INFORMATION GIVEN:
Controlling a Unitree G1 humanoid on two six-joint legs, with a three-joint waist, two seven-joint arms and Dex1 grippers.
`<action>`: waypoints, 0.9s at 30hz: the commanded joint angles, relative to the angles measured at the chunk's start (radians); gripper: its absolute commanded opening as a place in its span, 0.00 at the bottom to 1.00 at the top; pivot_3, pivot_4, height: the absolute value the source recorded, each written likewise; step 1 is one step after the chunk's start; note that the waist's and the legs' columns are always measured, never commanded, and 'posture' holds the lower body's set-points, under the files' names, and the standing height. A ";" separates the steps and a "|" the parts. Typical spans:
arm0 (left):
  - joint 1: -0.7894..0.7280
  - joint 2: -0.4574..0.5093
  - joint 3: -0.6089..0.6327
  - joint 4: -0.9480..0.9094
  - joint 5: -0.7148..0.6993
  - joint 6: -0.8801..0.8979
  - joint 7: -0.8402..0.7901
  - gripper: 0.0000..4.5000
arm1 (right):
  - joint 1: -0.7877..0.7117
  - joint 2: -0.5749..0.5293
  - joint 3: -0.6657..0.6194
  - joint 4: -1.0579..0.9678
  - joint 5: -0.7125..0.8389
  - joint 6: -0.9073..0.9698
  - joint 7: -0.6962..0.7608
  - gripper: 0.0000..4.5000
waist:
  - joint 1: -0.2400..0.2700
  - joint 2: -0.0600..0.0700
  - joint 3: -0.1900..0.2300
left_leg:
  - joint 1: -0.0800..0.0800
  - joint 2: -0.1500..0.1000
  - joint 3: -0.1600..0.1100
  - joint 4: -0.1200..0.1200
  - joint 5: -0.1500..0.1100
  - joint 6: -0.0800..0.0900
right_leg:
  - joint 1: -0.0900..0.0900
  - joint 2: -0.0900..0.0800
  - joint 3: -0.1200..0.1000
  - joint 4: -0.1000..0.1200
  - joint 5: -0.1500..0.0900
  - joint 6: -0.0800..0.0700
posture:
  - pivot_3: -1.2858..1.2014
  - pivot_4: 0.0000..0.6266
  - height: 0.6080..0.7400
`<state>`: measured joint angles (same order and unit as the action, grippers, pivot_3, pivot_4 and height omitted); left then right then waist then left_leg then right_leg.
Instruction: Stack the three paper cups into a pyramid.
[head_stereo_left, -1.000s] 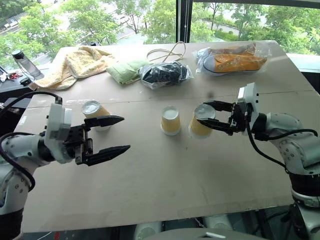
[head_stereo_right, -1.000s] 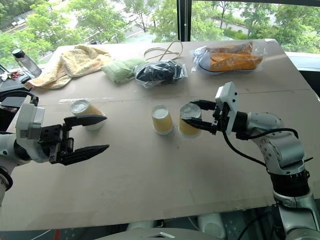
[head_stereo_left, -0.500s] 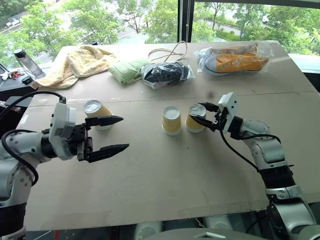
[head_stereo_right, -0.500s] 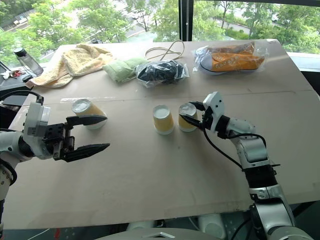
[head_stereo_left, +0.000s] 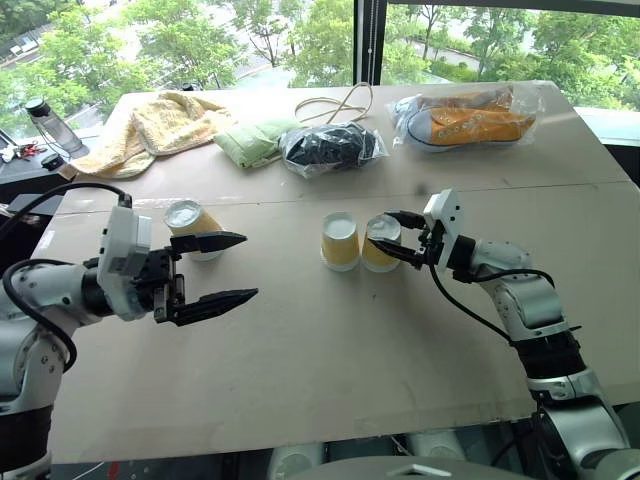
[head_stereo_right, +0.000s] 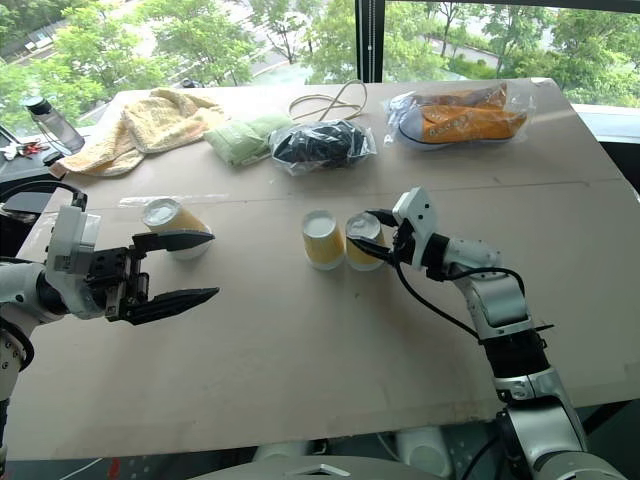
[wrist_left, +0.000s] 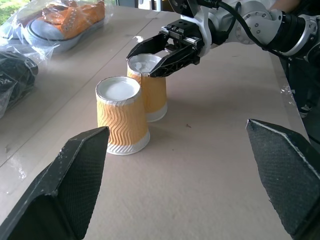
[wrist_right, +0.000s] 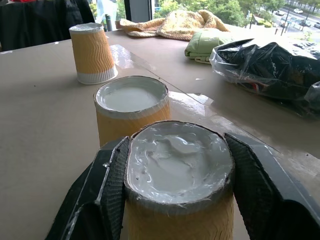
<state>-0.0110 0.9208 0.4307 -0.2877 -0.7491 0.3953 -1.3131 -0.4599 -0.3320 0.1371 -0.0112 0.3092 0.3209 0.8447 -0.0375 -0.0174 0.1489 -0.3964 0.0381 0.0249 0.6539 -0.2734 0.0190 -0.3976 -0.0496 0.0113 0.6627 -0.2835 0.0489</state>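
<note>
Your right gripper (head_stereo_left: 392, 235) clasps a cup (head_stereo_left: 380, 243) touching the middle cup (head_stereo_left: 340, 240); left gripper (head_stereo_left: 235, 268) spread, empty.

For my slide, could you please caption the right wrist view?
Right gripper flanking an upturned paper cup set beside a second cup, a third cup standing apart.

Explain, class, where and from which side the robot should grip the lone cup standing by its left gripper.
Grip the lone cup across its ribbed sides, near the flat upturned base, probably level from the robot's side. It stands upside down, narrower at the top, with bare table before it. The open left gripper already hangs close by.
</note>
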 joint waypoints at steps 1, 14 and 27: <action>-0.006 0.000 0.018 -0.005 -0.002 -0.019 0.002 1.00 | -0.007 0.003 -0.013 -0.039 0.026 0.016 -0.002 0.97 | 0.000 0.000 0.000 | 0.000 0.000 0.000 0.000 0.000 0.000 | 0.000 0.000 0.000 0.000 0.000 0.000 | 0.52 0.24 1.00; 0.174 -0.207 0.155 -0.175 -0.079 -0.006 0.255 1.00 | 0.085 -0.127 -0.171 -0.236 0.248 0.121 0.086 0.99 | 0.003 -0.001 0.000 | -0.001 0.000 0.000 0.000 0.000 0.000 | 0.000 -0.003 0.002 0.000 0.000 0.000 | 0.52 0.24 1.00; 0.056 -0.487 0.077 0.000 0.296 -0.243 0.780 1.00 | 0.137 -0.235 -0.301 -0.315 0.424 0.079 0.225 0.99 | 0.031 -0.001 -0.001 | 0.002 -0.001 -0.003 0.005 0.000 0.000 | 0.006 -0.002 0.001 0.001 0.000 0.000 | 0.52 0.24 1.00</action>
<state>0.0648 0.4474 0.5392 -0.2970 -0.5088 0.2142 -0.5781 -0.3211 -0.5634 -0.1304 -0.3048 0.7111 0.4268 1.0622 -0.0060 -0.0188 0.1476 -0.3948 0.0370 0.0219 0.6600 -0.2737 0.0195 -0.3912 -0.0521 0.0117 0.6632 -0.2832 0.0493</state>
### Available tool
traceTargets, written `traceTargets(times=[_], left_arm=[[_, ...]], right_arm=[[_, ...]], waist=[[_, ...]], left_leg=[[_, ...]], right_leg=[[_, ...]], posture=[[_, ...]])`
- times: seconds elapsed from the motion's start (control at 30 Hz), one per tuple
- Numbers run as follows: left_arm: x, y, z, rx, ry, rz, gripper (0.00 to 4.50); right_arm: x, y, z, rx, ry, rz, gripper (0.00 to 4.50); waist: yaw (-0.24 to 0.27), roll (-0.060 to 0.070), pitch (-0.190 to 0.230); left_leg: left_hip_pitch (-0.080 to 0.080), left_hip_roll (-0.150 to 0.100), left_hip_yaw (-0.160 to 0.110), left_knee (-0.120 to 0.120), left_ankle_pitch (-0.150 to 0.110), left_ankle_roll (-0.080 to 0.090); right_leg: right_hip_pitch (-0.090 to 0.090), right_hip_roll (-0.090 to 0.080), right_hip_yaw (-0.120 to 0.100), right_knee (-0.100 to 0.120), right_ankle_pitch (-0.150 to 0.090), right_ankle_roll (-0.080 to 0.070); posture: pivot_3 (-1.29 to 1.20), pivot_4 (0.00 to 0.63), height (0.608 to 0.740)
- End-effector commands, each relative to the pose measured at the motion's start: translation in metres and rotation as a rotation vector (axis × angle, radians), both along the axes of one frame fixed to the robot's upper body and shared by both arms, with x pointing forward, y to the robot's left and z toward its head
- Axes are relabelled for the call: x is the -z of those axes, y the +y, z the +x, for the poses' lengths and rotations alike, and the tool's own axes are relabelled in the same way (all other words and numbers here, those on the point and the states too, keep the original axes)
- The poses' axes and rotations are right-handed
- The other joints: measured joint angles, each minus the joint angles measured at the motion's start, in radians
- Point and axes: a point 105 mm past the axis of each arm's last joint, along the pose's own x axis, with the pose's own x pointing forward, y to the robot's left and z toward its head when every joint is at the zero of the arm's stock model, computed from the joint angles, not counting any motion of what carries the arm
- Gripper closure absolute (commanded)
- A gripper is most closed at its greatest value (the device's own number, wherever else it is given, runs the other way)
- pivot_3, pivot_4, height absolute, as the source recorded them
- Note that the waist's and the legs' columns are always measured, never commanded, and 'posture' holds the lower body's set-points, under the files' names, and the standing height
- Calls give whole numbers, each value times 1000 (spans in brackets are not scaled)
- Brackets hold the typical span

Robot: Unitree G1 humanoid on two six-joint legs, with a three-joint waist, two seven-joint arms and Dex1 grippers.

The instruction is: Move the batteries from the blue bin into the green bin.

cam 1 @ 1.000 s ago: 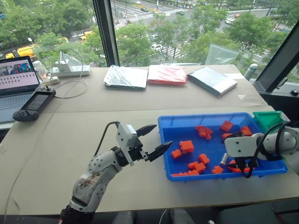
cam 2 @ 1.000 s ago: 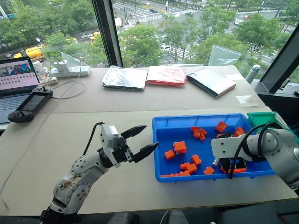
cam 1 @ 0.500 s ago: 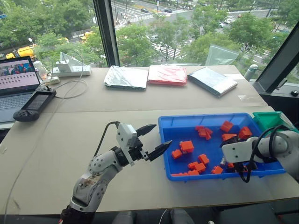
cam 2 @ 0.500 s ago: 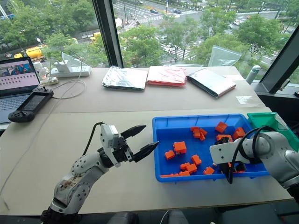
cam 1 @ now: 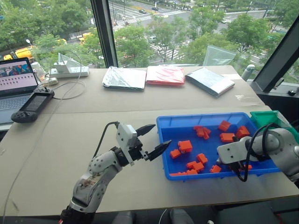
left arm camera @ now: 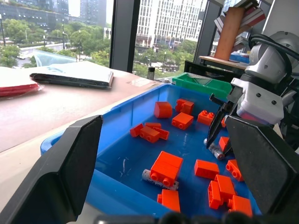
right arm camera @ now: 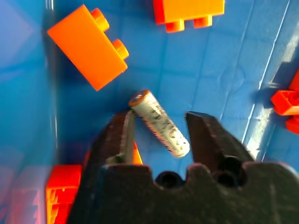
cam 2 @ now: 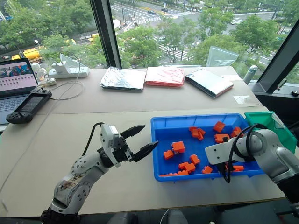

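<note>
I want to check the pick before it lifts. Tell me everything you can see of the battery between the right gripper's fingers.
The battery is a slim grey-silver cylinder with dark print on its casing and an orange-ringed end cap. It lies flat on the floor of the blue bin, slanted across the gap of the right gripper. The fingers bracket it on both sides, one close by its far end; firm contact cannot be told. An orange brick lies just beyond it, apart.
</note>
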Motion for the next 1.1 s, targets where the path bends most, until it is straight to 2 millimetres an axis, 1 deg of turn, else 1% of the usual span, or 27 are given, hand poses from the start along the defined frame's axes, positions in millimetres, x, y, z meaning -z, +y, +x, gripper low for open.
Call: traceTargets(times=[0.03,0.13,0.3,0.37,0.43,0.53,0.67,0.7,0.73,0.77,0.83,0.87,0.9,0.97,1.03,1.1], left_arm=[[-13,1,-5,-1,-61,-23,0],[-13,1,-5,-1,-60,-23,0],[-13,1,-4,2,-62,-21,0],[-13,1,-5,5,-64,-20,0],[-13,1,-5,8,-65,-19,0],[-13,1,-6,11,-66,-20,0],[-13,0,-6,16,-65,-24,0],[-13,0,-6,22,-66,-25,0],[-13,-1,-7,33,-68,-25,0],[-13,-1,-7,41,-69,-25,0],[-13,-2,-7,54,-70,-26,0],[-13,-2,-7,57,-71,-26,0],[-13,-3,-7,59,-71,-26,0],[-13,-3,-6,64,-73,-26,0],[-13,-4,-6,73,-73,-26,0],[-13,-4,-7,85,-71,-28,0]], right_arm=[[9,2,-3,-14,26,-12,4263],[7,3,0,-11,9,-6,4260],[-4,5,8,5,-60,15,4260],[-16,7,13,29,-112,46,4260],[-36,9,23,87,-194,113,4260],[-71,7,37,221,-332,250,4260],[-101,-2,42,367,-433,363,4260],[-115,-13,46,473,-496,422,4260],[-125,-30,50,607,-557,474,4260],[-131,-42,51,703,-596,508,4260],[-146,-77,53,991,-718,638,4260],[-149,-91,51,1116,-759,689,4260],[-149,-105,48,1250,-785,738,4260],[-143,-126,40,1422,-833,767,4260],[-136,-141,31,1541,-883,777,4260],[-131,-149,26,1605,-905,787,4260]], waist=[[0,0,0],[0,0,0],[0,0,0],[0,0,0],[0,0,0],[0,0,0],[4,0,0],[6,0,0],[7,0,0],[8,0,0],[12,0,0],[12,0,0],[13,1,0],[15,1,0],[18,1,0],[18,1,0]], left_leg=[[0,0,0,0,0,0],[1,0,0,0,0,0],[1,0,0,0,0,0],[1,0,0,0,0,0],[1,0,0,0,0,0],[-1,0,0,0,0,0],[-2,0,0,0,0,0],[-2,0,0,0,0,0],[-2,0,0,0,0,0],[-3,0,0,0,0,0],[-3,-1,0,0,0,0],[-3,-1,0,0,0,0],[-4,-1,0,0,0,0],[-4,-1,0,0,0,0],[-4,-2,0,-1,0,0],[-5,-2,1,-1,0,0]], right_leg=[[0,0,0,0,0,0],[1,0,0,0,0,0],[2,0,0,0,0,0],[1,0,0,0,0,0],[0,0,0,0,0,0],[-3,-1,1,2,0,0],[-3,-1,1,2,0,0],[-3,-1,1,2,0,0],[-3,-1,1,1,0,0],[-3,-1,1,1,0,0],[-4,-2,1,2,0,0],[-4,-2,1,2,0,0],[-4,-2,1,2,0,0],[-4,-2,1,2,0,0],[-4,-1,1,1,0,0],[-5,-2,1,1,0,0]], posture=[[0,150,740],[0,150,740],[0,150,740],[0,150,740],[0,150,740],[0,150,740],[0,150,740],[0,150,740],[0,150,740],[0,150,740],[0,150,740],[0,150,740],[0,150,740],[0,150,740],[0,150,740],[0,150,740]])
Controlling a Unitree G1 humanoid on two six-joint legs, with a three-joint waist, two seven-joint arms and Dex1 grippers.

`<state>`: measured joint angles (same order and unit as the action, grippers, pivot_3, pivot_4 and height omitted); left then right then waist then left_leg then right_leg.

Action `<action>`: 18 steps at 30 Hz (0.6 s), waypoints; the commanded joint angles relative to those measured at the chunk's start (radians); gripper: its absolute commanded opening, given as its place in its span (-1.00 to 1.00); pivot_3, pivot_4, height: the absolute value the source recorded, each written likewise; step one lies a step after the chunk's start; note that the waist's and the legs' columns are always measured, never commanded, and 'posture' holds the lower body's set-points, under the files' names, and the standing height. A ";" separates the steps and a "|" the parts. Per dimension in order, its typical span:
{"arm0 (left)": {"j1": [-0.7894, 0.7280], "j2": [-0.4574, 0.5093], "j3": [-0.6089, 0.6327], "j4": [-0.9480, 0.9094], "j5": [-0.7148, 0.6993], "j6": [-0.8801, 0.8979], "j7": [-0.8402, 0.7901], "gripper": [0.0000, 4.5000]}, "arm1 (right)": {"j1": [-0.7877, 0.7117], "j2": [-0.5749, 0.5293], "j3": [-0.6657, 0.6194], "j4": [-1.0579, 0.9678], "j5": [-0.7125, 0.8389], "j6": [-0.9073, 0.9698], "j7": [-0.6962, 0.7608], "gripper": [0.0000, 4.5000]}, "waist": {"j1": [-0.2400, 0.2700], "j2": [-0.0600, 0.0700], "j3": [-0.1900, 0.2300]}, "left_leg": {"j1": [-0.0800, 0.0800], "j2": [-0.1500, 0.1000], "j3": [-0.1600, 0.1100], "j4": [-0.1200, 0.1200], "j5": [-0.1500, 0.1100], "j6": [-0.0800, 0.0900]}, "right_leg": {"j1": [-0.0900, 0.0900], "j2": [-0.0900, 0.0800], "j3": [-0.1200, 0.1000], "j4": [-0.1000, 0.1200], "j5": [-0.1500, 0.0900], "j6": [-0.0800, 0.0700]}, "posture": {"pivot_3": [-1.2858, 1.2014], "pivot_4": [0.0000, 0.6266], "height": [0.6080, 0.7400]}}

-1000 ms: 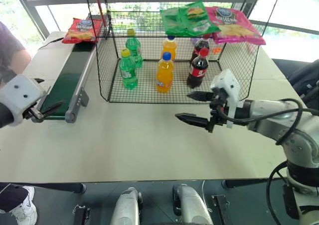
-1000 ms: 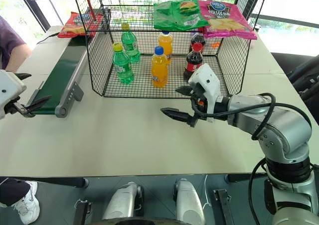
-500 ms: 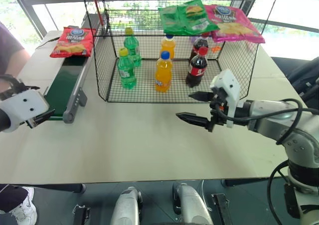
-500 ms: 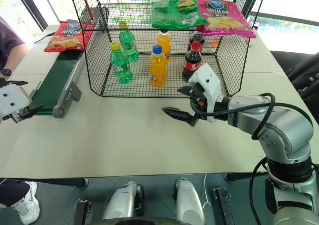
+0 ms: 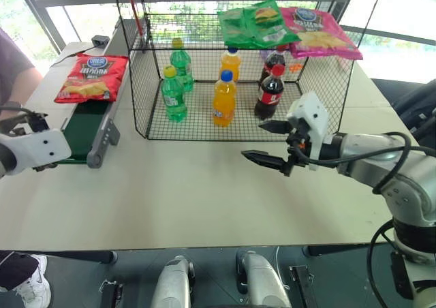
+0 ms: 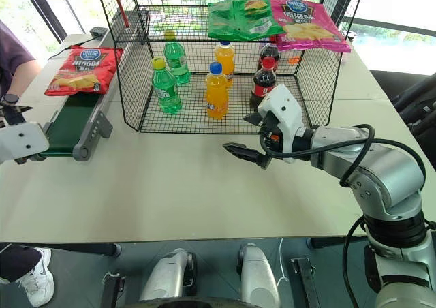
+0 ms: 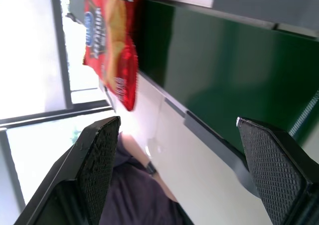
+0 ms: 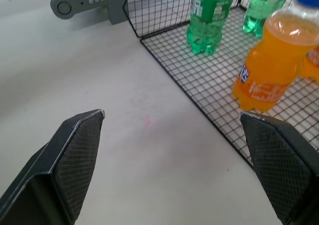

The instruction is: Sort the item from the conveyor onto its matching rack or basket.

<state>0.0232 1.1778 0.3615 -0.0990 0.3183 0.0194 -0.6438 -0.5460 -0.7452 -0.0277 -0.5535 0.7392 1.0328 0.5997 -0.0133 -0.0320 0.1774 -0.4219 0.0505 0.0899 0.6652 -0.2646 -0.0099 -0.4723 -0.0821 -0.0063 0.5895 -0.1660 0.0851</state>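
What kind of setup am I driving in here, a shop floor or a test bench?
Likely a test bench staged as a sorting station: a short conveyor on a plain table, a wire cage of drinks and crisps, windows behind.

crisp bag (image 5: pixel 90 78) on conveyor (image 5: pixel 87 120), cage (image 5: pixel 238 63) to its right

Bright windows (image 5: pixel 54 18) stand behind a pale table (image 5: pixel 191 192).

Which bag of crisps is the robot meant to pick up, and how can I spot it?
Find the big black wire cage in the middle of the table; a long dark-green belt runs along its left side. The red crisp bag lies flat on that belt, with a round blue logo and yellow crisps pictured. The green bag and pink bag lie on the cage's top shelf instead.
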 commanded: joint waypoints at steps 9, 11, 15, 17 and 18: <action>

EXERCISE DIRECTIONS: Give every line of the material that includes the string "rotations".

FINISHED TASK:
- Axes are relabelled for the call: x is the -z of those axes, y the +y, z the +x, for the poses' lengths and rotations alike, and the tool's own axes are relabelled in the same way (all other words and numbers here, those on the point and the states too, keep the original axes)
- The poses' axes and rotations are right-handed

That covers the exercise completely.